Reason magazine countered in its recent “Banned Books Issue,” calling the lawsuit a “bizarre extension of the school library book ban into the private sector, one that was clearly unconstitutional, politically motivated, and ultimately pointless.”
“The books have very little in common other than the fact that both deal with sex,” the piece argued. “But as anyone who has ever stood agog in the romance aisle of a Barnes & Noble knows, they are hardly the only two books to do so.”
On Aug. 30, a Virginia Beach Circuit Court will determine if a dated, obscure segment of the Code of Virginia applies in the Virginia Beach suit. As the American Civil Liberties Union of Virginia explained in late June:
“Under the statute, the court has the authority to temporarily block all sale and distribution of the books anywhere in Virginia upon a mere finding of ‘probable obscenity.’ And, if the court ultimately determines that the books are indeed obscene, anyone who sells or even lends the books in Virginia could face criminal prosecution, regardless of whether they had prior knowledge of the obscenity proceedings. This would impact all independent bookstores and other distributors in the state of Virginia, even if they have no knowledge that a book has been so much as challenged.”
There are better ways forward. Steps from the State Capitol, the Richmond Public Library links patrons with “The Bookologist”: a service where staff members connect readers of all ages with new favorites.
Families can fill out a form identifying their children’s ages, authors and books they already love, and their “perfect book” in 3-5 words. The Bookologist uses that feedback to compile choices, and kids then pick up the books at their local library.
“Whether you’re stuck in a reading rut, looking to read outside your comfort zone, or just looking for great suggestions, The Bookologist can help,” said a flyer at RPL’s main branch.
No matter where you live in the commonwealth, the Virginia Readers’ Choice Program also is an invaluable resource for book lists that build a love of reading.
For more than 40 years, thousands of students attending hundreds of different schools have come together annually to vote for their favorites. The program is a partnership involving the Virginia State Literacy Association, the Virginia Association of School Librarians, the Virginia Library Association and the Library of Virginia Youth Services.

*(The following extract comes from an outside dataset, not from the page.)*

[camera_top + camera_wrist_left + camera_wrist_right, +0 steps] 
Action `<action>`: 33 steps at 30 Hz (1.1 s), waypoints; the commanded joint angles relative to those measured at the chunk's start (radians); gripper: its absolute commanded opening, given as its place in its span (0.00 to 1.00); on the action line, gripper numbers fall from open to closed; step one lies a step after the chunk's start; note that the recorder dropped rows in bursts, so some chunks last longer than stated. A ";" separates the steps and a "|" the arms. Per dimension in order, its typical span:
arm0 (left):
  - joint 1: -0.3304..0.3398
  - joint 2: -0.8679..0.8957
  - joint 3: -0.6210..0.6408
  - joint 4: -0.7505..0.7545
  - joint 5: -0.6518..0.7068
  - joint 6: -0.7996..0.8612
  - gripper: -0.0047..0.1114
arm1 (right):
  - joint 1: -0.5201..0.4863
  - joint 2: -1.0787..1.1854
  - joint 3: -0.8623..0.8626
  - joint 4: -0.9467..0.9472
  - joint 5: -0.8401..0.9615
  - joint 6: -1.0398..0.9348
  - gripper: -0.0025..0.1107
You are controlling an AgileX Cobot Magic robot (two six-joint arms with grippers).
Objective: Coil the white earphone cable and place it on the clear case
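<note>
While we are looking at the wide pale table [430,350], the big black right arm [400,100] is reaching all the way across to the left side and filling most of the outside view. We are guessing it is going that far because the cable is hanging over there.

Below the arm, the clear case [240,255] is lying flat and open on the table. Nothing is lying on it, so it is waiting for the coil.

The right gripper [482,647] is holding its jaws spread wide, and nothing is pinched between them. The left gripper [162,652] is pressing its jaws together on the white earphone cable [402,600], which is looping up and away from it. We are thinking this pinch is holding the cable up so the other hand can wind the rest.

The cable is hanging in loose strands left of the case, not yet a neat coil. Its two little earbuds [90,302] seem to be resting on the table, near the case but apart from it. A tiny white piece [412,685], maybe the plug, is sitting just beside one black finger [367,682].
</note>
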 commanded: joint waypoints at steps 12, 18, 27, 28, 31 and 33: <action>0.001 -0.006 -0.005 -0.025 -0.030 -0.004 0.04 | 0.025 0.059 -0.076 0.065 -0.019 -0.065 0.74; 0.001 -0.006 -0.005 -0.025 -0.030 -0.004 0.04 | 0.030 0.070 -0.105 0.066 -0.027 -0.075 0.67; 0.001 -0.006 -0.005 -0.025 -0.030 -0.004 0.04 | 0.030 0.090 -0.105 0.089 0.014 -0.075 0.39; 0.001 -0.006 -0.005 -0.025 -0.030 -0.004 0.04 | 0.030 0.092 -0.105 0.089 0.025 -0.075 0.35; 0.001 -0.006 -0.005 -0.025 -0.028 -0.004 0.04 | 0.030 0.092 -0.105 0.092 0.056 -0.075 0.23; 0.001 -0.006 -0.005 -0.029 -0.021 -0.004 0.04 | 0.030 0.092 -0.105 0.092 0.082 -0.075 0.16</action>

The criteria for books are simple. A title must be “recognized as noteworthy in the field of children’s/young adult literature,” “published within three years prior to the ballot on which it appears” and “ appropriate for the level for which they are nominated.”
The participation terms are straightforward. Students have to be “exposed to at least four nominated books at each level in their entirety,” either through independent reading or reading aloud with help from others. They can vote through a public library, school library or classroom, and a “responsible adult” supervises the process.
The purpose, as outlined by the VSLA, is crystal clear: “To encourage young readers to become better acquainted with contemporary books with outstanding literary appeal, to broaden students’ awareness of literature as a life-long pleasure, to encourage reading aloud in classrooms as a means of introducing reading for pleasure, and to honor favorite books and their authors.”
Virginians should respect the views of their neighbors who decide a certain book is not right for their children to read. But rather than lean on a dated, obscure law that builds more barriers than bridges, let’s elevate resources that guide students toward a love for reading, in ways that preserve their own choices.